● Directions
Copy each line in the data below that contains the word "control".

● Records for this task
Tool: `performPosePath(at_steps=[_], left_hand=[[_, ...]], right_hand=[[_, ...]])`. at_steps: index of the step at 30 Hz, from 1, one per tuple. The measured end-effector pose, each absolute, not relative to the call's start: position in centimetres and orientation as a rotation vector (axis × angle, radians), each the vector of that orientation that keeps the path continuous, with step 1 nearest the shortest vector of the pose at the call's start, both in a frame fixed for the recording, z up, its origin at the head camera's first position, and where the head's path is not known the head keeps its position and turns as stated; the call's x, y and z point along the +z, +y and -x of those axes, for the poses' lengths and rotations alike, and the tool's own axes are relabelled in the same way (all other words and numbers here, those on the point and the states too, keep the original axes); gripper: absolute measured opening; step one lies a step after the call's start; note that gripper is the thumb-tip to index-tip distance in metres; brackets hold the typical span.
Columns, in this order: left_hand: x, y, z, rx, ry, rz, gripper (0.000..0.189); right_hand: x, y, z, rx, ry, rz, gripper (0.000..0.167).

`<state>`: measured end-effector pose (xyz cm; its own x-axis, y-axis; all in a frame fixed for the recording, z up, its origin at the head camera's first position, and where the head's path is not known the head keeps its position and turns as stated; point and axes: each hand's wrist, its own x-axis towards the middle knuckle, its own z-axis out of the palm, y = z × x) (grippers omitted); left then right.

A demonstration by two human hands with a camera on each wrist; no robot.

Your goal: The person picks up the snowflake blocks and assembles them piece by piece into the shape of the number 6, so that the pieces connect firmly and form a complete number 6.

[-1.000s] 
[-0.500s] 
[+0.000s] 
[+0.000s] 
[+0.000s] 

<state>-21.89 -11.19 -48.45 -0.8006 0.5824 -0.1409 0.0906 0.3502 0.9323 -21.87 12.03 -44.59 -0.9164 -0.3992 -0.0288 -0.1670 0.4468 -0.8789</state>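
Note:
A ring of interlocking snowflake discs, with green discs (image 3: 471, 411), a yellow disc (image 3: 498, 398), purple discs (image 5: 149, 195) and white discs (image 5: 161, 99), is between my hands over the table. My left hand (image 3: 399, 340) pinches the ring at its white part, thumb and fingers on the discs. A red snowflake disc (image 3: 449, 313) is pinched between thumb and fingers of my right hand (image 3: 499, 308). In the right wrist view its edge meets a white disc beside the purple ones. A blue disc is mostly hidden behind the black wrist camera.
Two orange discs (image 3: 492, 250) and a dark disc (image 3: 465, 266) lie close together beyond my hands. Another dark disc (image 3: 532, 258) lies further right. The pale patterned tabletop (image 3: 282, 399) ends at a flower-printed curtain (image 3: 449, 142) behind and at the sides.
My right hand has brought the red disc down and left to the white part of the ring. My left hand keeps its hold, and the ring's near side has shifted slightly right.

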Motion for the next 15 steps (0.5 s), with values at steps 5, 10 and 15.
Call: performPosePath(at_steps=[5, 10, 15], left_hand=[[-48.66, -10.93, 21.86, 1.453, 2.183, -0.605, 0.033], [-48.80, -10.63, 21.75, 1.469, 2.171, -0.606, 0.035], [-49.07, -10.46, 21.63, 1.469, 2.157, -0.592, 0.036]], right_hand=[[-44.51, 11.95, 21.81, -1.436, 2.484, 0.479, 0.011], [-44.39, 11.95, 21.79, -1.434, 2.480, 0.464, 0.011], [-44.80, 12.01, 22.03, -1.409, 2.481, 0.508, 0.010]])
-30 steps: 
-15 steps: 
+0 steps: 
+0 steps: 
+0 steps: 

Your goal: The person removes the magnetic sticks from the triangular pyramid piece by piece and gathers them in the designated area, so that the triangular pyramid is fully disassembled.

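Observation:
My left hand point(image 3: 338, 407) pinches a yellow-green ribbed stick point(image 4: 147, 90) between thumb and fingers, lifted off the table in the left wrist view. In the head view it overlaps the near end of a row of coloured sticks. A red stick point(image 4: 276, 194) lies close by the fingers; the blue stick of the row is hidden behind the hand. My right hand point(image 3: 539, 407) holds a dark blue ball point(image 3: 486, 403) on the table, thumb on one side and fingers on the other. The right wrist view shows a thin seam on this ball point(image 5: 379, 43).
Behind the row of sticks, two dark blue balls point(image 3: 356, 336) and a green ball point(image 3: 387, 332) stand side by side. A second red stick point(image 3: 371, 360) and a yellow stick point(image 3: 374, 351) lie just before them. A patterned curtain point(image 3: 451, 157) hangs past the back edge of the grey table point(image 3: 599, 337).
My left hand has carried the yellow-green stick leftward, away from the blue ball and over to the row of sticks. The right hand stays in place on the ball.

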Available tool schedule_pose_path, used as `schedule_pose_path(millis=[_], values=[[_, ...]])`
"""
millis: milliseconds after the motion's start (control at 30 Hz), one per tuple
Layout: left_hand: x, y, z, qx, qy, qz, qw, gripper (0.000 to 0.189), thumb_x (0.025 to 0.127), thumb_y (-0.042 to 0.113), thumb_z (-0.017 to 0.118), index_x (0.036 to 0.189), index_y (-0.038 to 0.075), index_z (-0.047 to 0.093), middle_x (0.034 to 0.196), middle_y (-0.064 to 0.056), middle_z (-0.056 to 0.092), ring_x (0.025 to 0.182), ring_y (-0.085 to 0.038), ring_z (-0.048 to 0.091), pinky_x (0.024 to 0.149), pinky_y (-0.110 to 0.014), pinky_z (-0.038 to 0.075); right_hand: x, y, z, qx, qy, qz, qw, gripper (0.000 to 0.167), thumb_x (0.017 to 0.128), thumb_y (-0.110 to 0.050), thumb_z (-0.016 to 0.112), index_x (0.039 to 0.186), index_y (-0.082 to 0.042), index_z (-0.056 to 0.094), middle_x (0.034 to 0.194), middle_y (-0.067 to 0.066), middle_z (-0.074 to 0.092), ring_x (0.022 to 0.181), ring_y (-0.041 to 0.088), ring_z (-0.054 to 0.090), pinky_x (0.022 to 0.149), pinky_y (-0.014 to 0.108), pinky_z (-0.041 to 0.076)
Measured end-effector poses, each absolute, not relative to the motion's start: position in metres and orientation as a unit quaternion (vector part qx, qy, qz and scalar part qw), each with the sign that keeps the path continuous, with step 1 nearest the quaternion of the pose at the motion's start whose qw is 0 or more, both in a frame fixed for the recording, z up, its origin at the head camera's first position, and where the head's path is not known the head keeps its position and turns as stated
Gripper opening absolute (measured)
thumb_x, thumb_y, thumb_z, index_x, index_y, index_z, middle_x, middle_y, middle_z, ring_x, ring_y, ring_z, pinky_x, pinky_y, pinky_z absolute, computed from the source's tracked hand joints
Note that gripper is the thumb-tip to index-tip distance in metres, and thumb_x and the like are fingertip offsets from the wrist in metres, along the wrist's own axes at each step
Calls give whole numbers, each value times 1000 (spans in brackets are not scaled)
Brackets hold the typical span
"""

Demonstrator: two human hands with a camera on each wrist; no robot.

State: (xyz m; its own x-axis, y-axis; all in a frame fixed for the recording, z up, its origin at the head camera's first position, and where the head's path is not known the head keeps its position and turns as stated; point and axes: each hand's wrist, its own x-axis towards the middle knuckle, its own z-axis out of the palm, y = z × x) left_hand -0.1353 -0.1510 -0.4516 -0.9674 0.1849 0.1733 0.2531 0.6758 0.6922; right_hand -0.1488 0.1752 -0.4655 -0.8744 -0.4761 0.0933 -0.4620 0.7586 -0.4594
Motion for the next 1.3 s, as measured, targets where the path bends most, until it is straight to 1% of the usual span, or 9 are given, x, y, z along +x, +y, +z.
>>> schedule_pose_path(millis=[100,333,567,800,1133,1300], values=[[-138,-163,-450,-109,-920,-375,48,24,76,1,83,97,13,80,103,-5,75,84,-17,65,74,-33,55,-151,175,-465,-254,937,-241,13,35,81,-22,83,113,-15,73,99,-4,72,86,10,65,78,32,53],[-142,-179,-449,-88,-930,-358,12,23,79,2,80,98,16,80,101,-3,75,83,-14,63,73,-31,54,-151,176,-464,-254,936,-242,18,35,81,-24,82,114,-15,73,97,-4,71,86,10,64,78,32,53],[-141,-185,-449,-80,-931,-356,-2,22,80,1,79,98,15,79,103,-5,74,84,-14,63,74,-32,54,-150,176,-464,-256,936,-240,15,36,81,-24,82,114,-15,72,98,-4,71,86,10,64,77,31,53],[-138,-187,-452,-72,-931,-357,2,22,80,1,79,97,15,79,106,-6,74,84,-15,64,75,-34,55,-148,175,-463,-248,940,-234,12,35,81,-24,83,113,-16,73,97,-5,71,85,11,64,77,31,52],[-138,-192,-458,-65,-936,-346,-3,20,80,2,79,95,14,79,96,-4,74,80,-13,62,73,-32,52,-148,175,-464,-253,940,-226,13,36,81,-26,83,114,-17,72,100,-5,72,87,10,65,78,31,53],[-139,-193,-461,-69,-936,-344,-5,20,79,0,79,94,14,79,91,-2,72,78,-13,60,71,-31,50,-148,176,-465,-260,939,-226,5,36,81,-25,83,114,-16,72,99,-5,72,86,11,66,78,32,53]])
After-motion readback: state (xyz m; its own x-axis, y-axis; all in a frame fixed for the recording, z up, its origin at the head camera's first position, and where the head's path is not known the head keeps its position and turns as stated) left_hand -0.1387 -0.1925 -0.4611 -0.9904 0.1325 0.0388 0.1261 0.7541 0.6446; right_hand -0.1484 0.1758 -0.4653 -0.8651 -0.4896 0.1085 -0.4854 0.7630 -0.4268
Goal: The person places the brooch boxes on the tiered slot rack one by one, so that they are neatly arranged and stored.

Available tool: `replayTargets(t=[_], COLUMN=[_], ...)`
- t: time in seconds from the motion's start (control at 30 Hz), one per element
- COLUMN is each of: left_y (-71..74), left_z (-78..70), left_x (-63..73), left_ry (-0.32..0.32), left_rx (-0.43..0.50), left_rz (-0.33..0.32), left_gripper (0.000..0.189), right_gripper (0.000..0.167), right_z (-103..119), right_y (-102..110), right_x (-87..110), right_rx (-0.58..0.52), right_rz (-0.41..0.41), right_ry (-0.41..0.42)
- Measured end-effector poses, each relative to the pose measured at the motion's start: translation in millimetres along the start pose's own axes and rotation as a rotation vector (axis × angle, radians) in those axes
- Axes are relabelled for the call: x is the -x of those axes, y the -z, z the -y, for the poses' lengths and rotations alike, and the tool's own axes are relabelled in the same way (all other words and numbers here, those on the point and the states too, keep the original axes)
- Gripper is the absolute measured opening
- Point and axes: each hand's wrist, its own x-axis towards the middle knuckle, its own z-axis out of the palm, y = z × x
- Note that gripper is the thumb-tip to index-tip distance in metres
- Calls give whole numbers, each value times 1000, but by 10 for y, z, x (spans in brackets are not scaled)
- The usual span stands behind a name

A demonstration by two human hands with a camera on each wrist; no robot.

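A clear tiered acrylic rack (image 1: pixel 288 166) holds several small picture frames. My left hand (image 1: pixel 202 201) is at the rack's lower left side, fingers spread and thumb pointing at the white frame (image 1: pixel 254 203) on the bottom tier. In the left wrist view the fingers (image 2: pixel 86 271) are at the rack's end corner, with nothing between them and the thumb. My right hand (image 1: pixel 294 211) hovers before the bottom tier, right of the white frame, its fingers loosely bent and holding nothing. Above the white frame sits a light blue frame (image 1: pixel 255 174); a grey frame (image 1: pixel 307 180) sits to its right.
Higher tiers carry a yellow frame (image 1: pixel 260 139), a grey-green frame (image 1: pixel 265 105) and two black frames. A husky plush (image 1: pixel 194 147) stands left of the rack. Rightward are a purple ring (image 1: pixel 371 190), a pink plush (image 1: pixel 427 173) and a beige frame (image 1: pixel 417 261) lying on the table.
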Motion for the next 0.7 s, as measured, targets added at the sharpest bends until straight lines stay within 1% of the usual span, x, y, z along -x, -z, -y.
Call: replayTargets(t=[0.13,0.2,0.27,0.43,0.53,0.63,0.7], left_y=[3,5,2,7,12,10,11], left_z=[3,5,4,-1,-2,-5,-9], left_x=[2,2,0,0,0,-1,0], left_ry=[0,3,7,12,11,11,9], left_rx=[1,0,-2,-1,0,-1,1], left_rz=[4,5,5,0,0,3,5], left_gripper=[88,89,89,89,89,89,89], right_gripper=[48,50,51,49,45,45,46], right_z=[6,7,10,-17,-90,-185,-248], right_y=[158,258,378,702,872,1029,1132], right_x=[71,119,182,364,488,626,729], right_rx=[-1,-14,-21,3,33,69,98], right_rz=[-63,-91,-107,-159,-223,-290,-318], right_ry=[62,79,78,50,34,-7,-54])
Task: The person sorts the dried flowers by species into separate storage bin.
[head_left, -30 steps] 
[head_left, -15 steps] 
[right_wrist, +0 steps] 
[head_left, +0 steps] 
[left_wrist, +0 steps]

● Answer for the task
millis: milliseconds after the motion's start (control at 30 Hz), one per tuple
- t: time in seconds from the motion's start (control at 30 Hz), one per element

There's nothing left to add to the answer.